Front Cover: Augusta Read Thomas. Map of Selene. 2015. Mixed
media. Copyright © 2016 by Augusta
Read Thomas. All rights reserved.
The moon, with its mysterious
changing face and gleaming beauty,
has inspired poets and artists
throughout the ages. In “Selene,”
composer Augusta Read Thomas
celebrates the daughter of the
Titans, who in Greek mythology
drives her moon chariot across the
heavens nightly, in a musical work
that surprisingly combines a string
quartet with a percussion quartet.
It is an unlikely combination. A
string quartet in moonlight seems
fitting and appropriate—with
the smooth, lush, vibrant tones of
stringed instruments, but percussion
seems to run counter to the
shimmering of moonlight. Until
one thinks that drumbeats, like the
moon, mark time, and moonlight
communicates cadences clearly in
the changes of tides, the phases
of light, and even in the pounding
blood beats of tribal rituals
by night that can rouse, enrage,
entrance, or lead to madness. The
striking “Map of Selene” offers a
glimpse of multiple musical dimensions
through mixed media. Here
on one sheet we see the marks and
movement of time, imagination,
and history, and attention to the
timeless or eternal forms, including
notation of “formal concerns” that
are at the heart of artistic multidimensionality:
“braiding, twining,
twisting, encircling, interplaiting.”
No wonder that Thomas’s piece
inspired us to think in this issue
about mixed media.
Tampa Review 51/52 invites us to consider the ways that artistic forms and disciplines
can overlap and interact as artists seek to realize their distinctive visions and share
them with others. The front cover of this double issue reproduces a multidisciplinary
“map” by composer Augusta Read Thomas for Selene, a musical work evoking the Greek goddess
of the moon, written for combined percussion and string quartets. Across the middle of
the map, colored lines of orange, gold, and magenta form intersecting curves that graph degrees
of loudness, with notations on the tempo, tone, and duration of each section. An image
of the full moon appears top right, and Selene’s moon chariot, bottom left. Thomas explains in
an interview that the lines, words, images, and colors all contribute to her composition’s “big
picture.” Musicians can take it in at a glance, or they can zoom in on a particular moment in
the work to understand in greater detail what they are being asked to perform.

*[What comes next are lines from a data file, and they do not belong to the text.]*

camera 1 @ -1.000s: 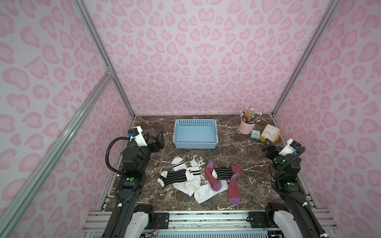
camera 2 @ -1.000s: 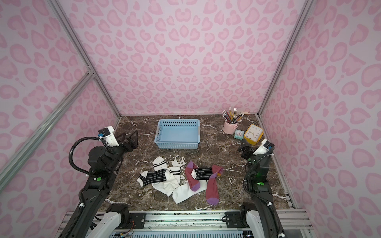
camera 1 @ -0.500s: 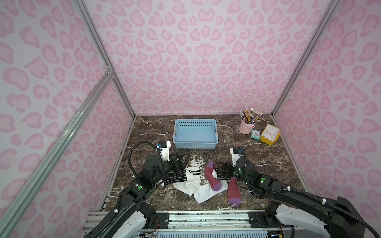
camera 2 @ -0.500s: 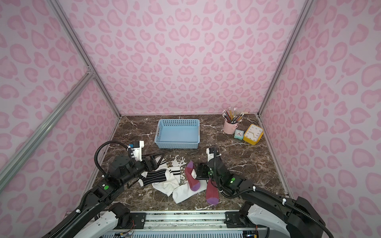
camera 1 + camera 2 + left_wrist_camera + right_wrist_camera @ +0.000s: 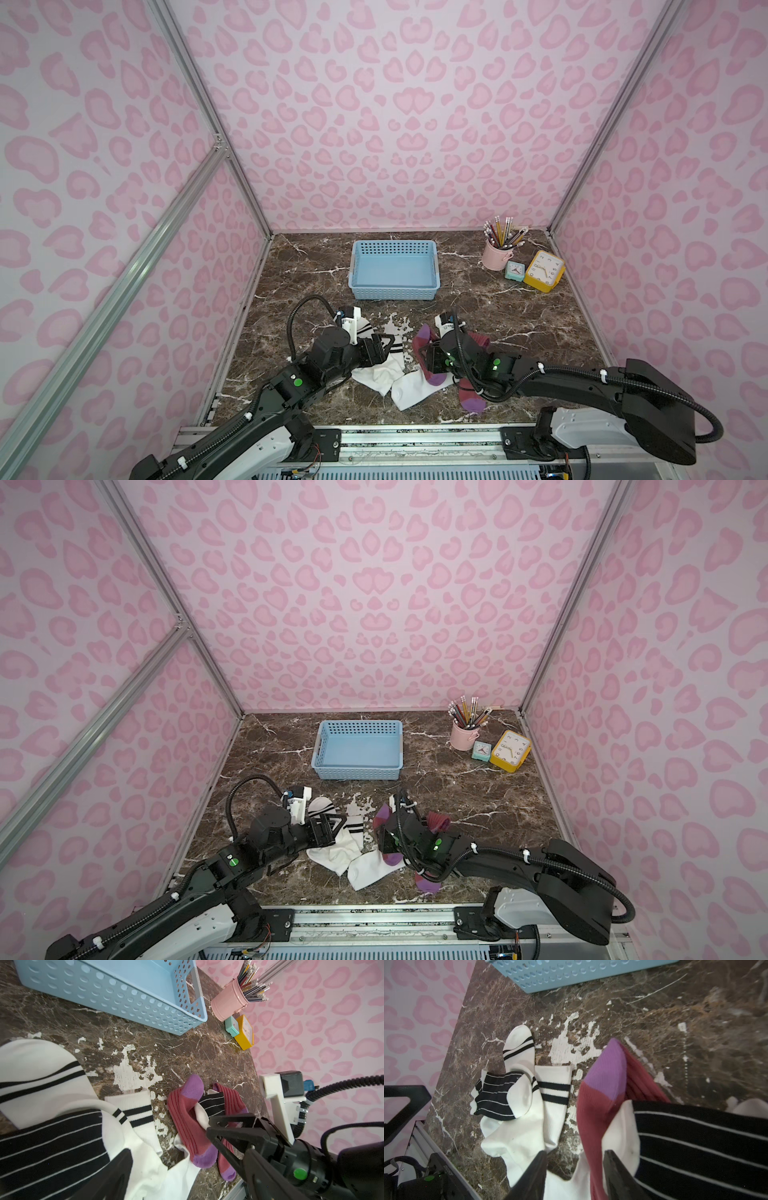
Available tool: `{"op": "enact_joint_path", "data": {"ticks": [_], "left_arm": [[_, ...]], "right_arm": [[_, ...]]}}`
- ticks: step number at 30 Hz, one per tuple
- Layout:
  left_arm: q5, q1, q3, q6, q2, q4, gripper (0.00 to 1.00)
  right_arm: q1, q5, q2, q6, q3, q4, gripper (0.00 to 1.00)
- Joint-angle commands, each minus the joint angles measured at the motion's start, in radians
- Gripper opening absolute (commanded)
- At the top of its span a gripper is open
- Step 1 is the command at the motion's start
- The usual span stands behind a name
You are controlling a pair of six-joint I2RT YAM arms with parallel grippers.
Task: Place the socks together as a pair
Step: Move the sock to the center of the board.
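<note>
The socks point(image 5: 409, 392) lie mixed at 6 o'clock of the blue perforated plastic basket point(image 5: 394, 293). The left gripper point(image 5: 384, 351) hangs spread over a black fabric sock with thin white stripes point(image 5: 52, 1147). The right gripper point(image 5: 574, 1153) stands half-spread astride the maroon ribbed sock point(image 5: 593, 1109) at 3 o'clock, not pinching, probably to free the second black sock point(image 5: 695, 1136).

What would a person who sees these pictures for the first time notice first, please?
The pink leopard-print walls catch the eye first, enclosing the dark marble table on three sides. At its front middle lies a jumbled heap of socks, white, black-striped and maroon, with the left arm and the right arm reaching into it. Behind the heap stands an empty blue basket.
</note>
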Motion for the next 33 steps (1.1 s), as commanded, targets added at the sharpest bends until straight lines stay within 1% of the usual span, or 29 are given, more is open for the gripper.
{"op": "enact_joint_path", "data": {"ticks": [1,2,5,7,10,14,20,23,26,29,31,33], "left_arm": [[-0.012,-0.02,-0.006,-0.025,0.021,0.065,0.88],[-0.015,-0.026,-0.008,-0.031,0.033,0.068,0.89],[-0.025,-0.048,-0.013,-0.048,0.058,0.09,0.89],[-0.034,-0.062,-0.013,-0.053,0.073,0.1,0.88],[-0.048,-0.071,-0.006,-0.054,0.096,0.1,0.88],[-0.051,-0.081,-0.012,-0.062,0.114,0.111,0.89],[-0.061,-0.089,-0.024,-0.071,0.114,0.12,0.88],[-0.065,-0.089,-0.024,-0.069,0.12,0.118,0.88],[-0.072,-0.09,-0.024,-0.074,0.125,0.118,0.88],[-0.083,-0.091,-0.015,-0.079,0.137,0.114,0.88],[-0.09,-0.091,0.0,-0.08,0.151,0.1,0.88],[-0.096,-0.091,0.013,-0.083,0.165,0.089,0.87]], "right_arm": [[0.013,-0.034,0.047,0.017,0.032,0.027,0.44],[0.013,-0.037,0.059,0.018,0.039,0.021,0.41],[0.001,0.012,0.073,0.055,0.039,-0.032,0.38],[-0.039,-0.018,0.066,0.061,0.0,-0.009,0.36],[-0.133,-0.101,0.034,0.077,-0.09,0.065,0.35],[-0.276,-0.15,-0.033,0.059,-0.174,0.072,0.35],[-0.5,-0.158,-0.187,-0.013,-0.274,0.042,0.35],[-0.601,-0.189,-0.232,-0.074,-0.292,0.021,0.36],[-0.652,-0.173,-0.231,-0.127,-0.246,-0.056,0.37],[-0.701,-0.235,-0.23,-0.171,-0.191,-0.12,0.37],[-0.696,-0.255,-0.245,-0.182,-0.163,-0.151,0.38],[-0.66,-0.251,-0.273,-0.18,-0.147,-0.172,0.38]]}}
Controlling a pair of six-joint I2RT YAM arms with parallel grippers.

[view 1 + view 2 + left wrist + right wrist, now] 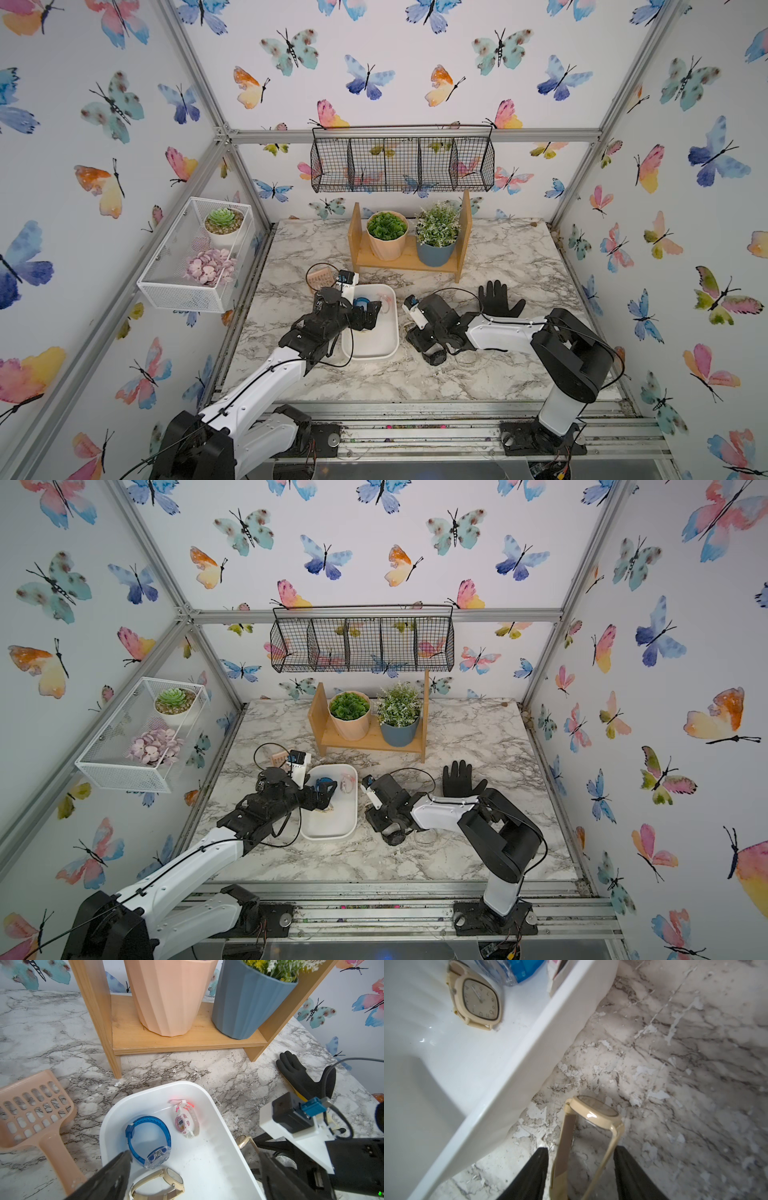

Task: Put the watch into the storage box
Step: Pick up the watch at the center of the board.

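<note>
The storage box (376, 354) (207, 1159) (508, 1076) is a white tray in the middle of the marble table. In it lie a blue watch (149, 1138), a pink-and-white one (184, 1120) and a beige square-faced one (477, 999). A beige round-faced watch (593, 1113) (245, 1140) stands on edge on the table just outside the box wall. My right gripper (581, 1167) is open with its fingers on either side of that strap loop. A small black watch (434, 356) lies under the right wrist. My left gripper (193, 1169) hangs wide open over the box, holding nothing.
A black glove (498, 300) lies behind the right arm. A peach slotted scoop (35, 1109) lies left of the box. A wooden shelf (409, 264) with two potted plants stands behind it. A black wire basket (402, 164) hangs on the back wall, and a white mesh basket (195, 257) on the left.
</note>
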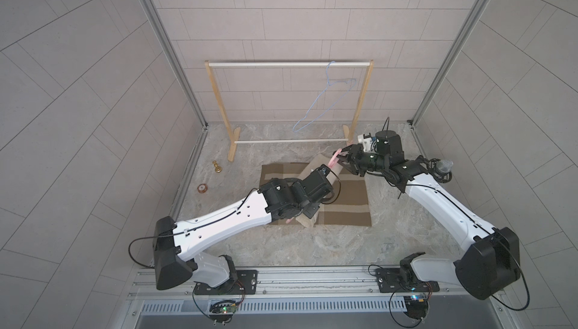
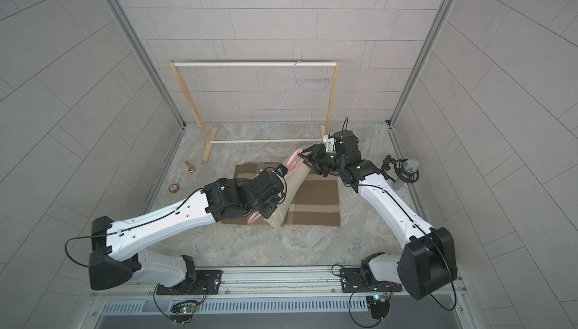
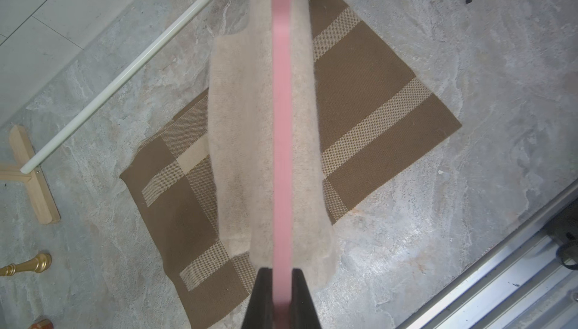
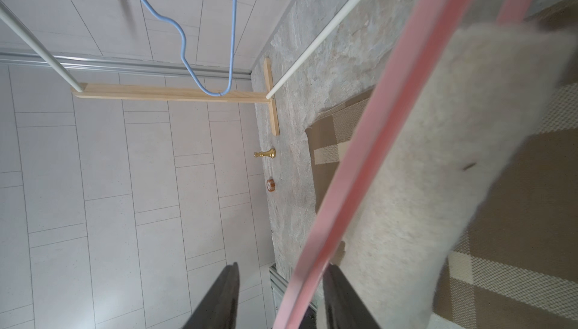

As we considered the ways that Thomas crosses boundaries of genres to blend visual art,
geometry, narrative, myth, and music, we began to select visual art for the issue that reflects
mixed-media thinking “outside the box.” We found this particularly in pieces by Lesley Dill,
Paul Huet, and Richard Kostelanetz. And Florida poet laureate, Peter Meinke, contributed an
apple-shaped poem (with worm), using visual elements for humor and multiple meanings.
Many of the writers in this double issue also acknowledge the value of crossing disciplinary
boundaries to give voice to thought and feeling. Poet Suzanne Parker’s homage to Portuguese
singer Fernanda Maria imagines transformation through the power of the Fado singer’s words
in artistic performance. J. Malcolm Garcia’s braided essay, “Providing,” describes the tangled
interrelation between Guatemala’s political machinations and the fate of abandoned children
rescued by deeply dedicated women. A history professor he interviews uses circles and connecting
lines to map “the ideological pattern” that continues, no matter who is in power.
Paula Brancato begins her Danahy Fiction Prize story, “Executive Spa,” with interwoven
visual, auditory, and physical metaphors that convey painful American economic inequalities
and conflicting values. Fact and fiction meld in her eponymous heroine struggling in a tenement
to the rhythmic “click clack click of roaches mating” at night; her naked ironing leads to a
burning scar because, “I was just pissed off enough at the world, at myself, to lean back into the
iron.” Near the end of “Ghost Town, Colorado,” poet Peter Serchuk casts features of the natural
landscape as dancers and storytellers to dramatize the struggle between settlers seeking gold,
Indians defending their land, and mining companies looking for profit. Nonfiction graphic novelist
Robert Landry combines word and image, fact and fiction, to illuminate his family’s murky
past. These and other works remind us that imagination and creativity weave complex fabrics,
revealing truth and beauty through unexpected and unlikely combinations.